[Exercise brief] Below are entries with pictures in them. Output exactly the lines starting at the line with "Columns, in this" and ending at the line with "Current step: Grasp", both included, but not the pictures.

[Source information]

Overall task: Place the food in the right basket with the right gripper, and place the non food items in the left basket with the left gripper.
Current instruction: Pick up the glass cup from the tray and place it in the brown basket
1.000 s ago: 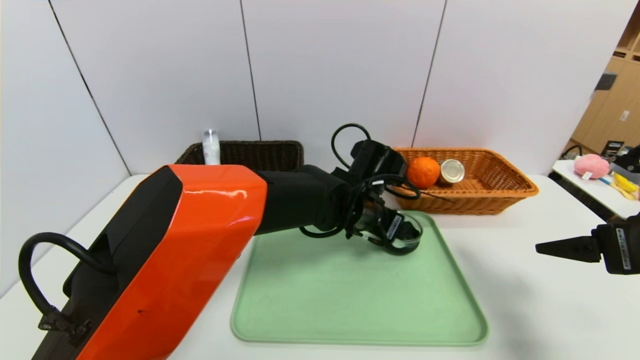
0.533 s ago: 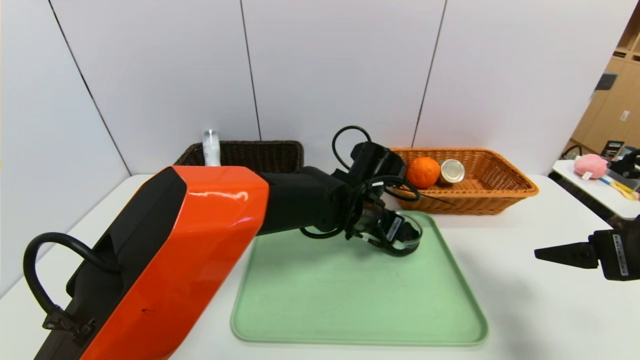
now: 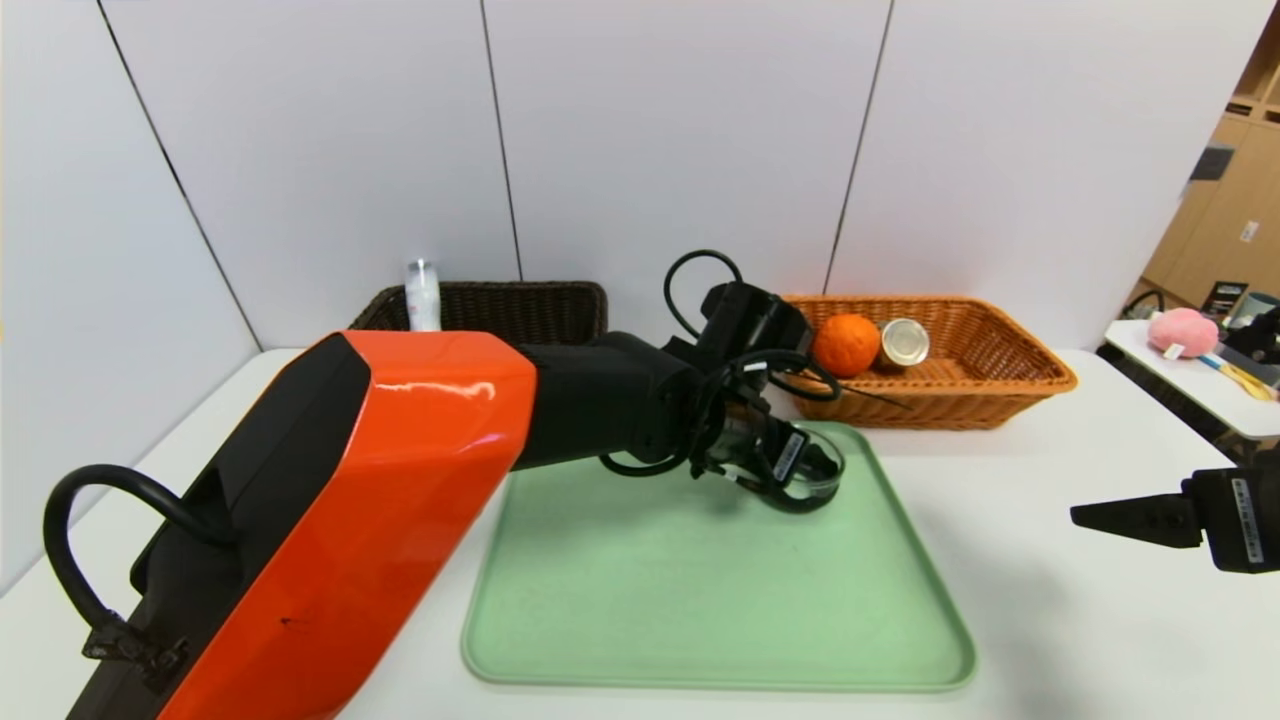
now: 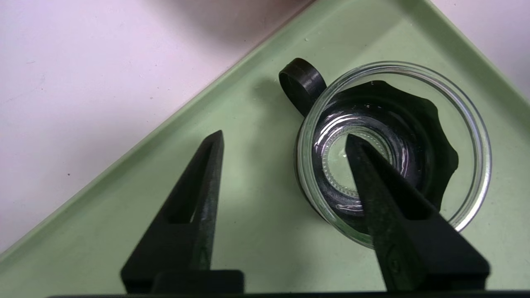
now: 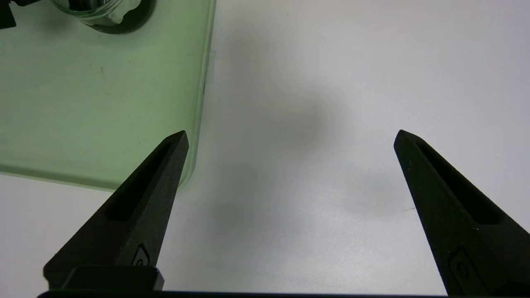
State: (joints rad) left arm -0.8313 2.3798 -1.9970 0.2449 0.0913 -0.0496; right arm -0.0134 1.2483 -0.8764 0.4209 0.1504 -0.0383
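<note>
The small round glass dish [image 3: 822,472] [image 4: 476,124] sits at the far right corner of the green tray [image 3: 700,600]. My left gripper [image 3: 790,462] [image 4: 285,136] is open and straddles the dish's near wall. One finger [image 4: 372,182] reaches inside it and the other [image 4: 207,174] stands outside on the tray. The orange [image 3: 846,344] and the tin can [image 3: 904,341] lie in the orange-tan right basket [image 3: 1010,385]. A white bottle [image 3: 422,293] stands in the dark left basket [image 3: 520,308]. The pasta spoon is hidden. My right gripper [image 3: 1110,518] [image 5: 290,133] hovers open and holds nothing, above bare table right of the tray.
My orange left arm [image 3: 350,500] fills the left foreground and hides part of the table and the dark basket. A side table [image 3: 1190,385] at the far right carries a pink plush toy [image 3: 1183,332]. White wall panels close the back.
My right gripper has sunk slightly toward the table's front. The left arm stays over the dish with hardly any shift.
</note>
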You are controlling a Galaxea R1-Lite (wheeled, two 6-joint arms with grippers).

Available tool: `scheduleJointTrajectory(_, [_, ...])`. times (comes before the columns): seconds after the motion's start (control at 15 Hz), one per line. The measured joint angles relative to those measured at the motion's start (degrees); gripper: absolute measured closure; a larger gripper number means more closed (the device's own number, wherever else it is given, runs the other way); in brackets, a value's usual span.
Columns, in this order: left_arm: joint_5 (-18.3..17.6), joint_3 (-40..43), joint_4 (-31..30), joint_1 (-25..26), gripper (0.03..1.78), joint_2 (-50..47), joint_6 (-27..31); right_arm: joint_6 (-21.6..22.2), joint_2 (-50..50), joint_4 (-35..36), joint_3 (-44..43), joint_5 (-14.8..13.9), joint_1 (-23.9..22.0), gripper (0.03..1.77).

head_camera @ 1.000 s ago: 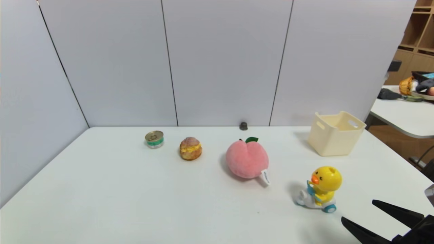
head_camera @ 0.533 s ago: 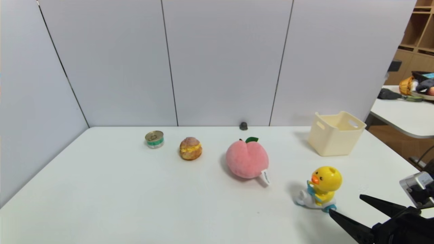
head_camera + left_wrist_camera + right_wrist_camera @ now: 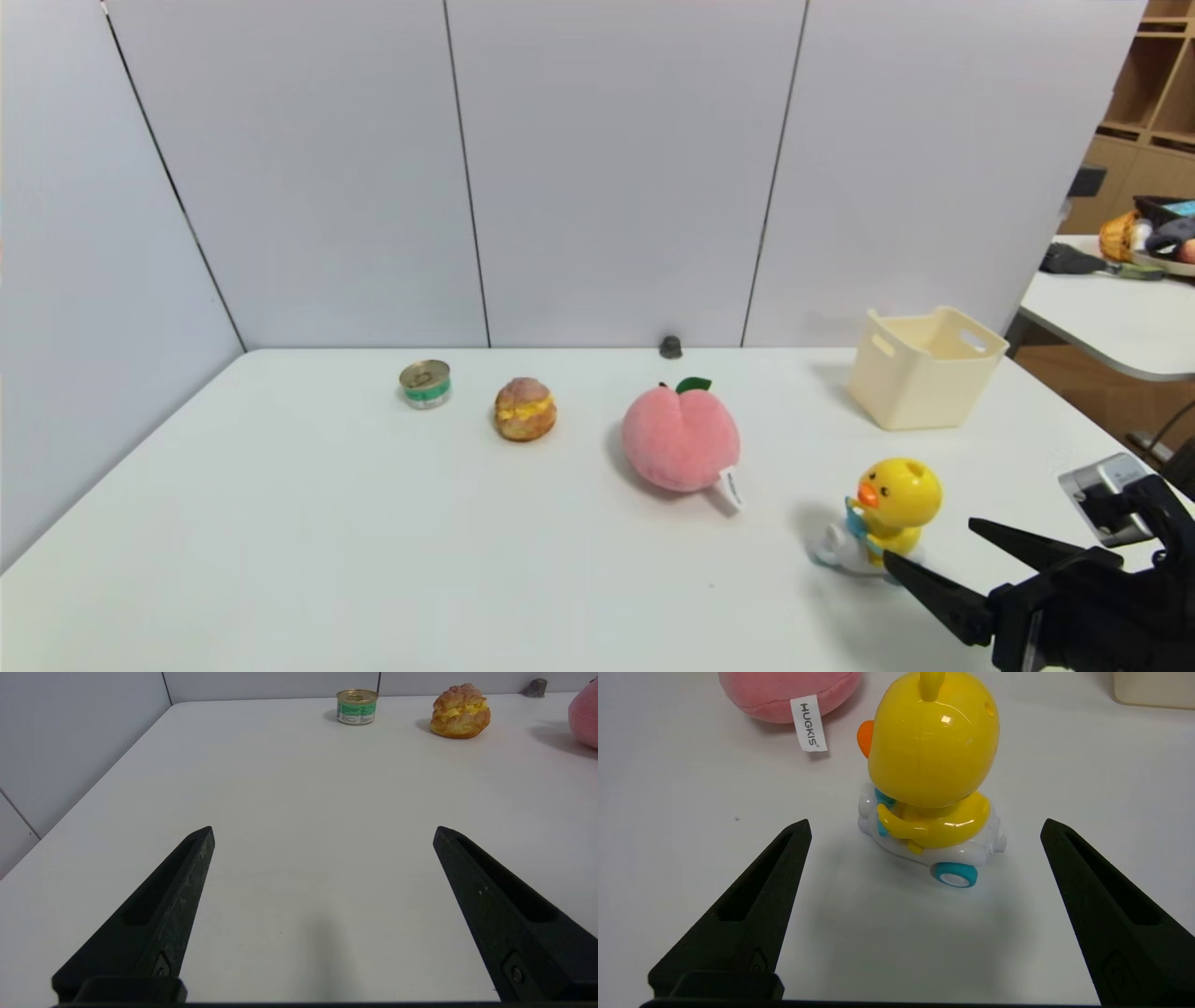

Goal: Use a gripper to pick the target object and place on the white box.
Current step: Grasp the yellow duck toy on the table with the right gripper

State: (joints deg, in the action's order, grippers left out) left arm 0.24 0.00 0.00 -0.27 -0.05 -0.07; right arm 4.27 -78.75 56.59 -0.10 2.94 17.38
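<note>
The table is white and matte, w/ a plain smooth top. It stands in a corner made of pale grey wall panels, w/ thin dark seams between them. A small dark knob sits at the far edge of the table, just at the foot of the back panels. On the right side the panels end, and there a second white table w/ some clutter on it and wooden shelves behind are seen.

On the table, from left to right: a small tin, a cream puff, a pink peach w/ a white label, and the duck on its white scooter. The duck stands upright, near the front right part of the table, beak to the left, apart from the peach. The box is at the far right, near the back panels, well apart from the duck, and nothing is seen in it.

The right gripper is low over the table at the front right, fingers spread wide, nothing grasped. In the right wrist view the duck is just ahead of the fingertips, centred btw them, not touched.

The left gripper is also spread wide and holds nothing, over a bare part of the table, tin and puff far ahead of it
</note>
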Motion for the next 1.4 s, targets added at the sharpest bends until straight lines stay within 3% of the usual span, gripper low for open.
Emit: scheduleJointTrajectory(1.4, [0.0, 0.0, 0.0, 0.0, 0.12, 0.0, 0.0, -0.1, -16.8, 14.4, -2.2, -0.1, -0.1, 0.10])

[Exercise output]
Columns, in this order: left_arm: joint_5 (-18.3..17.6), joint_3 (-40..43), joint_4 (-31..30), joint_1 (-25..26), gripper (0.03..1.78), joint_2 (-50..47), joint_6 (-27..31); right_arm: joint_6 (-21.6..22.2), joint_2 (-50..50), joint_4 (-35..36), joint_3 (-44..43), joint_5 (-14.8..13.9), joint_1 (-23.9..22.0), gripper (0.03..1.77).

head_camera @ 1.000 s ago: 
head_camera @ 0.533 s ago: 
head_camera + left_wrist_camera + right_wrist_camera @ now: 

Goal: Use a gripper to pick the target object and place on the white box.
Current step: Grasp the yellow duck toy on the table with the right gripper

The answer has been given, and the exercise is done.